Six months ago ForAllSecure started analyzing Docker images. What does this mean? Imagine we have a user who wants us to fuzz their application. How do they give it to us? Do they tar it up? Do they give us access to an environment where it’s running? Do we integrate into their build pipeline? Applications are an entire ecosystem -- they require specific library versions, environment variables, users, etc. While it may seem like a small limitation conceptually, this added barrier can contribute to the friction between development and security teams, especially as organizations look to incorporate security as a part of their build cycles.
This is where Docker comes into play. We wanted Docker as a packaging solution for our users because it’s accessible and easy to use, but we didn’t want the overhead of the Docker daemon and all the other fancy features that come with it. We ended up building our own lightweight version of Docker, allowing ForAllSecure to accept Docker images, while running them with the barebones RunC runtime. This allows us to analyze code without requiring changes to developer behavior. In this blog, we’ll focus on the first part of the problem: how to ingest Docker images.

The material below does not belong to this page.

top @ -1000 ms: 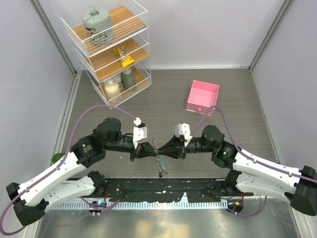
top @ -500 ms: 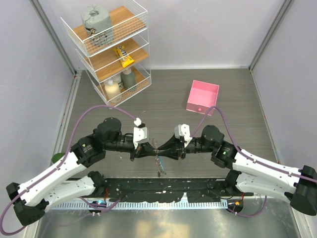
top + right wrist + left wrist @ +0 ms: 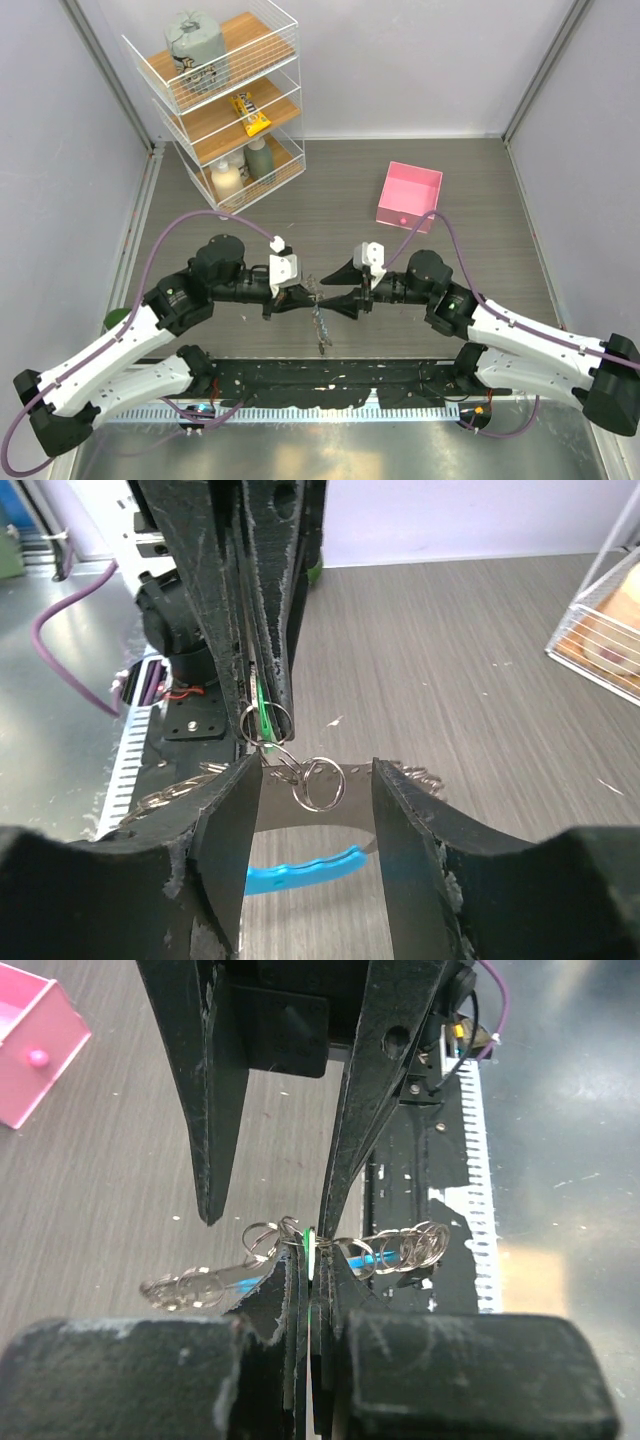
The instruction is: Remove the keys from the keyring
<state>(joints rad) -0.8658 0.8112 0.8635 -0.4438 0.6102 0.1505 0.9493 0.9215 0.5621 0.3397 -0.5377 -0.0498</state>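
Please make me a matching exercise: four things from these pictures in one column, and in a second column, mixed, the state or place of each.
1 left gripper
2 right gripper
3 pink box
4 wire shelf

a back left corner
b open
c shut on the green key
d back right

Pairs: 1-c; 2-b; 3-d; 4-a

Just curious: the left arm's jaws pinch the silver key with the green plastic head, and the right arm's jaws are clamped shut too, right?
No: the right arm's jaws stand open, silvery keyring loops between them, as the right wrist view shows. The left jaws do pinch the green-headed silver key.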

Accompanying this post is the open sourcing of Rootfs Builder, the tool we use to extract a rootfs from a Docker image. A Docker image provides a portable, efficient format. Instead of sending a 4GB rootfs across the wire, users can simply give us a string like “ubuntu:latest” and ForAllSecure servers can pull the image and extract the rootfs. This value prop doesn’t just apply to ForAllSecure. Rootfs Builder allows any run time to ingest a Docker image and extract the rootfs. We chose Runc, but the extracted rootfs is vanilla (i.e. there is no Docker specific information) and will work with rkt, NSJail, etc.
It’s worth noting that there were a few already existing solutions for building a rootfs from an image. Unfortunately, they do not handle whiteouts correctly (explained further below). I also want to give a shout out to Makisu and Kaniko (written by Uber and Google respectively), which do provide functionality for extracting an image from a rootfs. They solve the problem of building Docker images in an environment not suitable for Docker, namely Kubernetes. We chose to not use their software because it was still a bit too feature-full for us.

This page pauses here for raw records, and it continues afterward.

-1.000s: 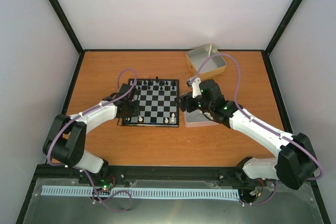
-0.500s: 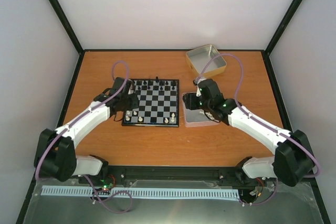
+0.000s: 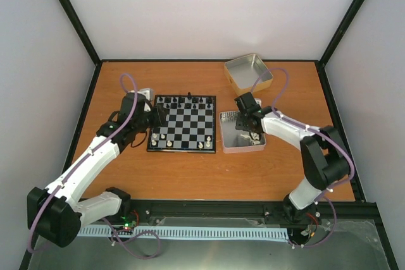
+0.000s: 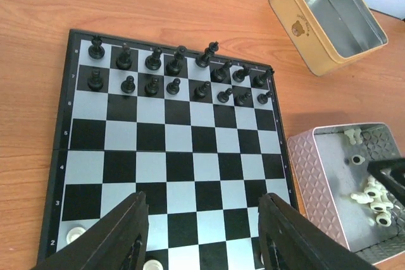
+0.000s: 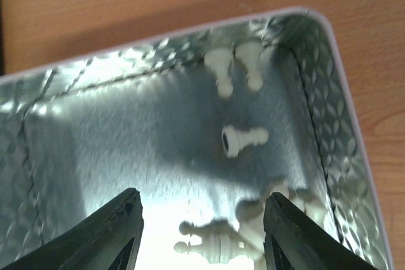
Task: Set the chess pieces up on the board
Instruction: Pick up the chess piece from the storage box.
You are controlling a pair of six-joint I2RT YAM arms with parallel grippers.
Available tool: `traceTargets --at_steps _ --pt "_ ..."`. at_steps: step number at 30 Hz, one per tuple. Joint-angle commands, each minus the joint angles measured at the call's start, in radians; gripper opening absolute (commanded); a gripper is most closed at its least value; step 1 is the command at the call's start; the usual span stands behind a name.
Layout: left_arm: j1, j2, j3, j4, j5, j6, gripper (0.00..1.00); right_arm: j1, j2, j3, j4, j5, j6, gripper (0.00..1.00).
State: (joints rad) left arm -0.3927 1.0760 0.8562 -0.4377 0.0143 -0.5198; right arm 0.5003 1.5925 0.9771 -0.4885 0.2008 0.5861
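The board lies mid-table, with black pieces on its two far rows. A few cream chess pieces stand on its near rows, and two show in the left wrist view. My left gripper is open and empty above the board's left side, its jaws spread over the near squares. My right gripper is open and empty, low inside the shallow pink tin. Several cream pieces lie loose on the tin floor just ahead of and between its fingers.
A yellow tin stands empty at the back right, also in the left wrist view. The pink tin's wall sits right against the board's right edge. Black-framed enclosure walls surround the table.
My left gripper has drawn back from the board's near-left corner toward the far left. My right gripper has moved from the board's right edge over and down into the pink tin.
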Motion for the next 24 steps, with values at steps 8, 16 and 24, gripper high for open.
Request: traceTargets --at_steps 8,16,24 --pt "-0.002 0.003 -0.044 0.036 0.036 0.024 0.49 -0.005 0.148 0.095 -0.008 0.223 0.225 0.44" --pt "-0.002 0.023 -0.044 0.048 0.047 0.026 0.49 -0.025 0.189 0.095 0.027 0.177 0.244 0.38" --pt "-0.002 0.036 -0.043 0.049 0.048 0.026 0.49 -0.033 0.237 0.107 0.030 0.183 0.258 0.34"
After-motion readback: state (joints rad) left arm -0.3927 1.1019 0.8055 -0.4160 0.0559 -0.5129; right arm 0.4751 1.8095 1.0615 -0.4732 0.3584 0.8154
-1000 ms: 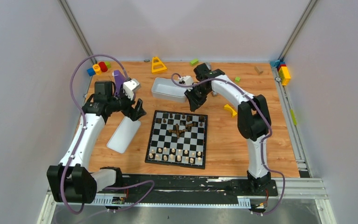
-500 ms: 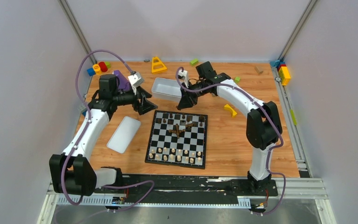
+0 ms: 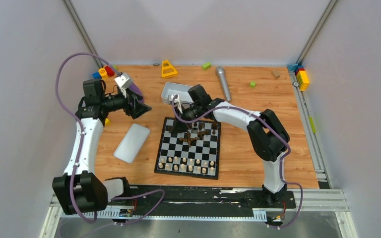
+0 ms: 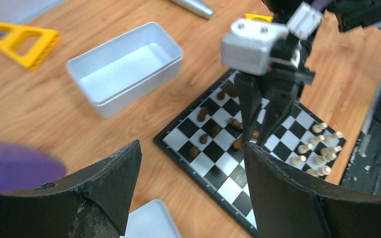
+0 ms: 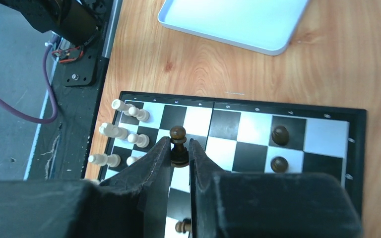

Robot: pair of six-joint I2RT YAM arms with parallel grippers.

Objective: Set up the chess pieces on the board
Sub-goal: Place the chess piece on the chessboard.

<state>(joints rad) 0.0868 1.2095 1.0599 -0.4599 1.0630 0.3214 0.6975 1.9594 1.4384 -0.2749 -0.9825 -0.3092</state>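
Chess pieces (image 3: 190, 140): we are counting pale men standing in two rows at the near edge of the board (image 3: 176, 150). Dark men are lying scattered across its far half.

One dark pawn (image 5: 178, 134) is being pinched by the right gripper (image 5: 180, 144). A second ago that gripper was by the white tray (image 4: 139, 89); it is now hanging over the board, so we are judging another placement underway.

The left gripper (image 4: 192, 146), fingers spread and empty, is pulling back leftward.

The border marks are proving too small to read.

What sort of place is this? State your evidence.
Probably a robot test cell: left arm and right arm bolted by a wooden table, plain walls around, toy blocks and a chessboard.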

Now that you understand the problem we are trying to solve, we can dive into the question, what is a Docker image? How do we go from a Docker “image” which is just some string like “alpine:latest” to a running instance of Alpine? In short, an image is a glorified tarball. It consists of various layers, which when merged together, form the rootfs of the container. To understand these layer, we need to make a quick detour to discuss the underlying technology, OverlayFS (OFS).
OverlayFS layers two directories on a single Linux host and presents them as a single directory. The first directory, referred to as the “lower” directory, is read-only and usually provides the base file system. The second directory, referred to as the “upper” directory, reflects any changes made to the lower directory, while leaving the lower directory itself unchanged. If a file is removed, a “whiteout” file is created in the upper directory, to simulate the removal. The mount point is the 2 merged directories. Note that OFS requires support for extended attributes in order to store metadata regarding whiteouts.

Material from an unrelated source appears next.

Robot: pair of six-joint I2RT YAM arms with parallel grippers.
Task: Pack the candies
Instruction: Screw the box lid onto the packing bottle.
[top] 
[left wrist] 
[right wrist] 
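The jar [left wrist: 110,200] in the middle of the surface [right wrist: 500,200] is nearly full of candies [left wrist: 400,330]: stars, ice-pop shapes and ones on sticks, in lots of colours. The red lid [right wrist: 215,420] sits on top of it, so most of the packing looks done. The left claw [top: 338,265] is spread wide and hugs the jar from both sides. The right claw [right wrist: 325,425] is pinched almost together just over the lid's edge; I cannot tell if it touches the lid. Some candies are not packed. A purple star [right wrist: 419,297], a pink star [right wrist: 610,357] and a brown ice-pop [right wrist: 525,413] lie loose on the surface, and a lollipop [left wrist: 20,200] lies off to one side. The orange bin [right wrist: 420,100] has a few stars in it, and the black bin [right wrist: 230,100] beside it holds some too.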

OFS is the storage driver for Docker and, as you can imagine, is well-suited for containers. The lower directory is the filesystem, and then each layer on top is a snapshot of the container filesystem at a given time. OFS is an efficient way to generate and store diffs to a filesystem.
Try it out yourself:
# Create a tmpfs because a tmpfs has support for extended attributes
root@5e2bb73f7afd:/tmp/tmpfs# Mount -t tmpfs tmpfs /tmp/tmpfs
# Create the lowerdir, upperdir, workdir and the merged dir
root@5e2bb73f7afd:/tmp/tmpfs# cd /tmp/tmpfs
root@5e2bb73f7afd:/tmp/tmpfs# mkdir lowerdir, upperdir, workdir, merged
# I moved the alpine base filesystem into the lowerdir to make the example more meaningful
root@5e2bb73f7afd:/tmp/tmpfs# mv /alpine /lowerdir
# Create the OFS mount
root@5e2bb73f7afd:/tmp/tmpfs# mount -t overlay -o lowerdir=/tmp/tmpfs/lowerdir,upperdir=/tmp/tmpfs/upperdir,workdir=/tmp/tmpfs/workdir overlay /tmp/tmpfs/merged
# Notice that now the merged directory, previously empty, reflects the lower directory
root@5e2bb73f7afd:/tmp/tmpfs# ls merged/
bin dev etc home lib media mnt opt proc root run sbin srv sys tmp usr var
# If we create a file in the merged directory, it gets reflected in the upper directory
root@5e2bb73f7afd:/tmp/tmpfs# ls upperdir/
root@5e2bb73f7afd:/tmp/tmpfs# touch merged/hello
root@5e2bb73f7afd:/tmp/tmpfs# ls upperdir/
# If we remove a file from merged, it’s also reflected in the upper directory as a whiteout file
root@5e2bb73f7afd:/tmp/tmpfs# rm merged/bin/arch
root@5e2bb73f7afd:/tmp/tmpfs# ls -la upperdir/bin/
drwxr-xr-x 2 root root 60 Sep 16 20:47 .
drwxr-xr-x 3 root root 80 Sep 16 20:44 ..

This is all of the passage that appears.